▶ [Prompt]: Your answer should hold all lines of the entries that include the word "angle".

╭──

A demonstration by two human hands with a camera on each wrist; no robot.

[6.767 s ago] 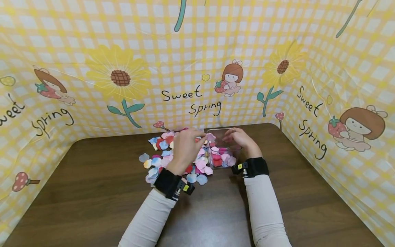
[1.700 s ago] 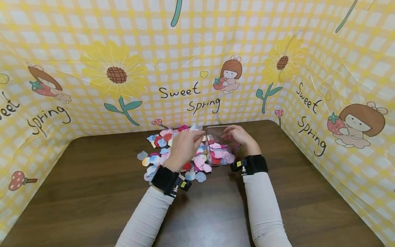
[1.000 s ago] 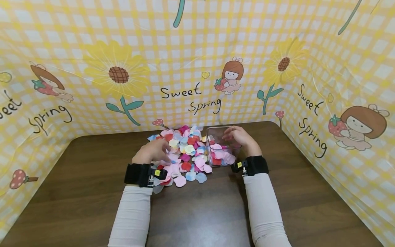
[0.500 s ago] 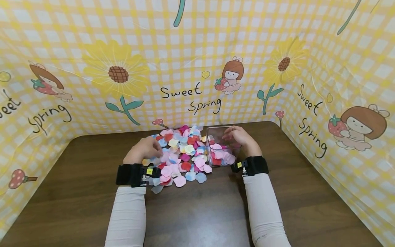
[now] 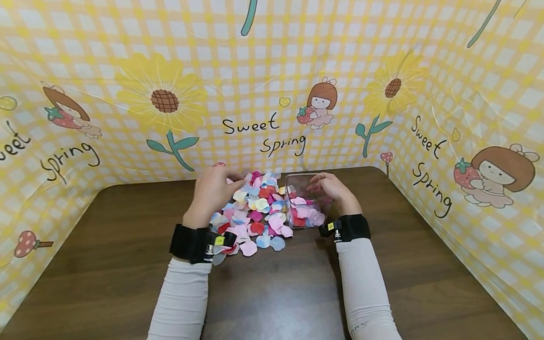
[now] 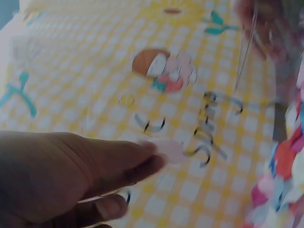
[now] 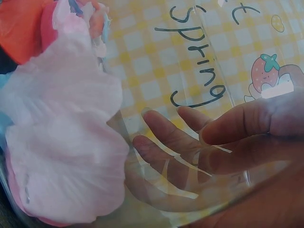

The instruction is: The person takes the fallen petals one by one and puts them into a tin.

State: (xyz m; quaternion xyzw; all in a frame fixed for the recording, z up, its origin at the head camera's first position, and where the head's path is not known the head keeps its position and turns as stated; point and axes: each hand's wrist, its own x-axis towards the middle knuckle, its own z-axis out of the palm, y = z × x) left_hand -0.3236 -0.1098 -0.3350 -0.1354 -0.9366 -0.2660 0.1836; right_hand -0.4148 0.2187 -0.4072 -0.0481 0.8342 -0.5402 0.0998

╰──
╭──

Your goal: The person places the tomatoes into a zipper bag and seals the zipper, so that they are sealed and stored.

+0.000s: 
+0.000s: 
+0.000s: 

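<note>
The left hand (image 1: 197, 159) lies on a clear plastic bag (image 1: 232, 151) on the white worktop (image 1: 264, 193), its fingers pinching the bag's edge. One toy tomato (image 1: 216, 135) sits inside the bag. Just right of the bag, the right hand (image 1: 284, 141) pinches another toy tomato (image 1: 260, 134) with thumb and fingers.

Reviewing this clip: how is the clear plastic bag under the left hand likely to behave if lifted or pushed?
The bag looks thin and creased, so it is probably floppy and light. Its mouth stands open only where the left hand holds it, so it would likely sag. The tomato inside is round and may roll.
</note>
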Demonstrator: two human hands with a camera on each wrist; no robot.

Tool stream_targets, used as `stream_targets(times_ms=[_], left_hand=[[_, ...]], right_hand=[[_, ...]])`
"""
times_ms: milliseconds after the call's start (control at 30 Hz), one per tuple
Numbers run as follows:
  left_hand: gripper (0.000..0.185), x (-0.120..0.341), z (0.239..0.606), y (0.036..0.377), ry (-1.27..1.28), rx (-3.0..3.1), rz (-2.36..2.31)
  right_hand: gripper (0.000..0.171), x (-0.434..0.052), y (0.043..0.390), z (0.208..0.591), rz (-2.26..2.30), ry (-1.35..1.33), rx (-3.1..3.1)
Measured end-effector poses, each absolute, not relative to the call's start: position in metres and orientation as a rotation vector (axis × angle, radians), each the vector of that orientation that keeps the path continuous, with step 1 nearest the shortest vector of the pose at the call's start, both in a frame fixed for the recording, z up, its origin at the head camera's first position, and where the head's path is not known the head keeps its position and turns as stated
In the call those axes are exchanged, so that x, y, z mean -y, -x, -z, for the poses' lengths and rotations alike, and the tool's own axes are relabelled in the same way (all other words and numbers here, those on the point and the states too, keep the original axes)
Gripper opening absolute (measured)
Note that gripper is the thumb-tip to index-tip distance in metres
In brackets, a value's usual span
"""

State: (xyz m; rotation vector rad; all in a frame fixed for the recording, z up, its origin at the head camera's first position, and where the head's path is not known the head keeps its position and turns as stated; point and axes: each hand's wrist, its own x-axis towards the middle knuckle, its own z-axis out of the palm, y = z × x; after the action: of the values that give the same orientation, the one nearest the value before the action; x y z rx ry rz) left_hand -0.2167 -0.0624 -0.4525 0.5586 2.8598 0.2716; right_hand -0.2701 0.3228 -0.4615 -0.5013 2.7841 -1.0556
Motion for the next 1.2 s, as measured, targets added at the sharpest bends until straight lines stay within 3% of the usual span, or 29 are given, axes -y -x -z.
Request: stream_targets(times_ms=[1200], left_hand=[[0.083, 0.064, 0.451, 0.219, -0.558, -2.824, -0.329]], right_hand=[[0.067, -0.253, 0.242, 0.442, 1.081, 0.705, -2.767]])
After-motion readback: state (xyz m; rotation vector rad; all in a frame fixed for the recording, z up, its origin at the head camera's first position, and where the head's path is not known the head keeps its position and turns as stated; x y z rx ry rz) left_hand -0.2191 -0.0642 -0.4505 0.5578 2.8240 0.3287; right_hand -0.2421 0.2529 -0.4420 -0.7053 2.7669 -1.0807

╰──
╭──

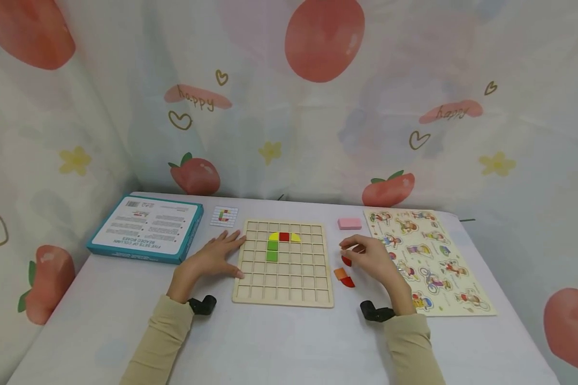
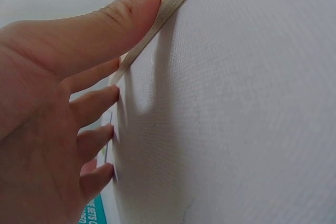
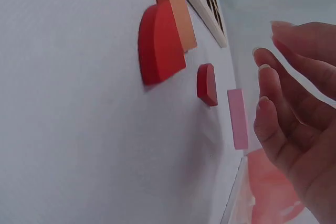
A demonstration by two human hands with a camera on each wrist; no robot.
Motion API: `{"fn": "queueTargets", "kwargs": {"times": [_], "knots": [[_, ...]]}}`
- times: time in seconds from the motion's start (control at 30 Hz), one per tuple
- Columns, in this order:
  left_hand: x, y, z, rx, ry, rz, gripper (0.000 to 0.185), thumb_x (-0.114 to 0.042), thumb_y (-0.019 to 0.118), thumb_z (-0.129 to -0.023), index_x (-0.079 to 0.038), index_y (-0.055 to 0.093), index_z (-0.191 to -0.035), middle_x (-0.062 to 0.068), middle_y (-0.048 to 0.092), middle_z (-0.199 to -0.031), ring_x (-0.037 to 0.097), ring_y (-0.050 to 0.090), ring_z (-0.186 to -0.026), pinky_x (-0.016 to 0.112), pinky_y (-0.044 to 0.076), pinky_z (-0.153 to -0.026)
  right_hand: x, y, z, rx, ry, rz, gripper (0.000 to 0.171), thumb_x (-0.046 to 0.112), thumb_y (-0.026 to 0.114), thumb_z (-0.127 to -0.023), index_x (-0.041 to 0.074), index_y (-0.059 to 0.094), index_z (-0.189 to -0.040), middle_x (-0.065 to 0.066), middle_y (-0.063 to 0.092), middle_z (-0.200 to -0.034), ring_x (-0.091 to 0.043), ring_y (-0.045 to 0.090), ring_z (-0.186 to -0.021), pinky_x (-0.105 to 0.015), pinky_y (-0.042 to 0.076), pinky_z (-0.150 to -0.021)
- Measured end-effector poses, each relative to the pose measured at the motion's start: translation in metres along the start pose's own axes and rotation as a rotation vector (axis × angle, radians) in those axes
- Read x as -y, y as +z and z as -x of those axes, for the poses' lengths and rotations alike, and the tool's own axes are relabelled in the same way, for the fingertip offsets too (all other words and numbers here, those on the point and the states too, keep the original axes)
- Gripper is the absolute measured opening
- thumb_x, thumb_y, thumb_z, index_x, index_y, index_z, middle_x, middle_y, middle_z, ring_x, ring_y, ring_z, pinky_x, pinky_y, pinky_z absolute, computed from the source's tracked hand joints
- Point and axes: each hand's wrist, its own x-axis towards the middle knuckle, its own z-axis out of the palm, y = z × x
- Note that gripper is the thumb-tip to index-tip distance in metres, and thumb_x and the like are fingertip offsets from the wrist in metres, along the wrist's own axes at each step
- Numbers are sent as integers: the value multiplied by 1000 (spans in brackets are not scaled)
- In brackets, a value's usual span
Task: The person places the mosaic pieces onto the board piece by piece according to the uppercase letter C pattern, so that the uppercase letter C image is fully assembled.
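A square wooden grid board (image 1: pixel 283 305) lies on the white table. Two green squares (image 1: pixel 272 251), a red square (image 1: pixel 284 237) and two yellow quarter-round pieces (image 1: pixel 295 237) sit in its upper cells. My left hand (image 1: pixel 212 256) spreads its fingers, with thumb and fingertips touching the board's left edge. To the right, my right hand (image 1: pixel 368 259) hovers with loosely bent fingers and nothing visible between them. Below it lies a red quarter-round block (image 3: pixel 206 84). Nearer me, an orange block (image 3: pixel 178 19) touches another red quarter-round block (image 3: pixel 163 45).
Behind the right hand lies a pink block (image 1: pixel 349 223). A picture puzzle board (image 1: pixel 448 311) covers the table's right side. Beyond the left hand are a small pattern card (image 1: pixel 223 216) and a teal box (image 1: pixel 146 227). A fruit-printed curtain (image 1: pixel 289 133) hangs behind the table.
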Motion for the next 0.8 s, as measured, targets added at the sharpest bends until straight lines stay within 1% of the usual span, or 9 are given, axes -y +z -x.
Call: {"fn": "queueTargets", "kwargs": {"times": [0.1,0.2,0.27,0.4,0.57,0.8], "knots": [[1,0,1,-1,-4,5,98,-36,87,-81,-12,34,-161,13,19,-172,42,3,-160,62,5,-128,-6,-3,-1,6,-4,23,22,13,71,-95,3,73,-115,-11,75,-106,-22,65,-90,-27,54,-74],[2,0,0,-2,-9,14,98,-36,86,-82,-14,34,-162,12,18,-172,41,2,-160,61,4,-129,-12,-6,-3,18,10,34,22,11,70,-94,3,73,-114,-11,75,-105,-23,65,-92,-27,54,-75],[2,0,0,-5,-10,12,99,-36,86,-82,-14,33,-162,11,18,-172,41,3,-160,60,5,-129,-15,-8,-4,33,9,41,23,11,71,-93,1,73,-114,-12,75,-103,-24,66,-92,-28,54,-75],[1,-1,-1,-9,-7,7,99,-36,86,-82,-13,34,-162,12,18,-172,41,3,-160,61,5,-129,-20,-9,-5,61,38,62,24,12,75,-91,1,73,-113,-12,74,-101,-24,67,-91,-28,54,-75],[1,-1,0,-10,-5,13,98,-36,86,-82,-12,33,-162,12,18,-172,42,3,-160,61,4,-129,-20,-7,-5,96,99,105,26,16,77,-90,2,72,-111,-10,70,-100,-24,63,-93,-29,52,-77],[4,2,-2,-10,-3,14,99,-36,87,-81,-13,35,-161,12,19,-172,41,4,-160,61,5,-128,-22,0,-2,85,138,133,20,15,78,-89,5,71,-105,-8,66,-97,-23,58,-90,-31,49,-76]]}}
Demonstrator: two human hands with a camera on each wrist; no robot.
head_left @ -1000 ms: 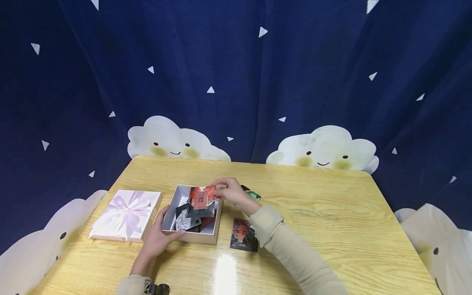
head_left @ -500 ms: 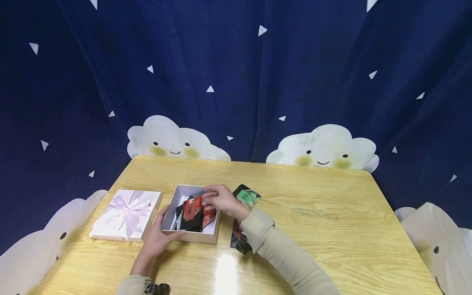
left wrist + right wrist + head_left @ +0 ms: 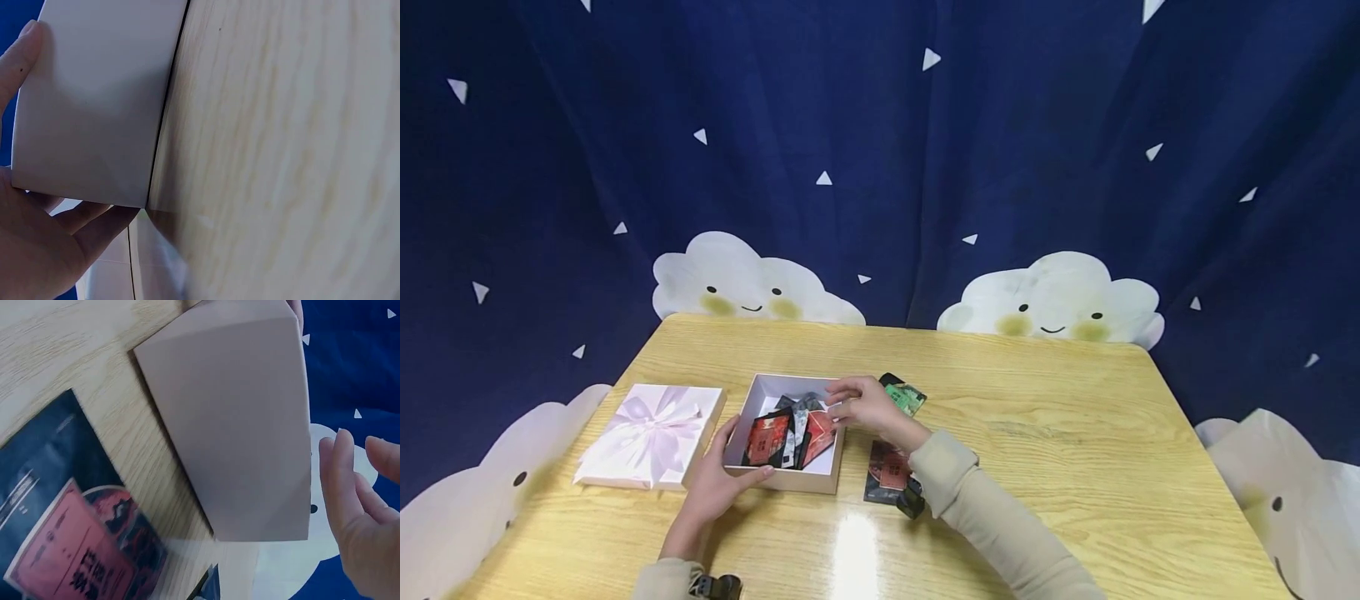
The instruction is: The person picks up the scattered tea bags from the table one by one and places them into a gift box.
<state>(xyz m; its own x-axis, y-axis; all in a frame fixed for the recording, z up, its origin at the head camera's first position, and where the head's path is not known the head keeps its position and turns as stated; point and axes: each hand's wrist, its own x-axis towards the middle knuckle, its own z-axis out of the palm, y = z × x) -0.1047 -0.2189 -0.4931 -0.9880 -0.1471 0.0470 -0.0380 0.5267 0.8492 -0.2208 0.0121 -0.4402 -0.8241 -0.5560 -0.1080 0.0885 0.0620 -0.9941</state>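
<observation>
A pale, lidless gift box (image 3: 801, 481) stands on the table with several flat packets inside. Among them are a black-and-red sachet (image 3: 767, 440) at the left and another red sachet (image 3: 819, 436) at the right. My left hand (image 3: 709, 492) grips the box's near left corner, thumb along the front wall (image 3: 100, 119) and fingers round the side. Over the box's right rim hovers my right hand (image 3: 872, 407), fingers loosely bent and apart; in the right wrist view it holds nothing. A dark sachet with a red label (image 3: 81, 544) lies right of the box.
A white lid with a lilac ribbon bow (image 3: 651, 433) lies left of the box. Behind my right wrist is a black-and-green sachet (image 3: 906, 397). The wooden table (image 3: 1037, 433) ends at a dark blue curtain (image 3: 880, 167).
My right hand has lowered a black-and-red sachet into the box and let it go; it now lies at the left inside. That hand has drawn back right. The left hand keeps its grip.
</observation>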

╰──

▶ [Response]:
Measured end-effector poses, each absolute, not relative to the call's start: position in metres and orientation as a rotation vector (axis × angle, radians), each the vector of that orientation that keeps the path continuous, with step 1 nearest the shortest vector of the pose at the call's start, both in a frame fixed for the recording, z up, its origin at the head camera's first position, and where the head's path is not known the head keeps its position and turns as stated
- Measured end-effector poses, each relative to the pose measured at the motion's start: translation in metres along the start pose's own axes and rotation as a rotation vector (axis × angle, radians) in those axes

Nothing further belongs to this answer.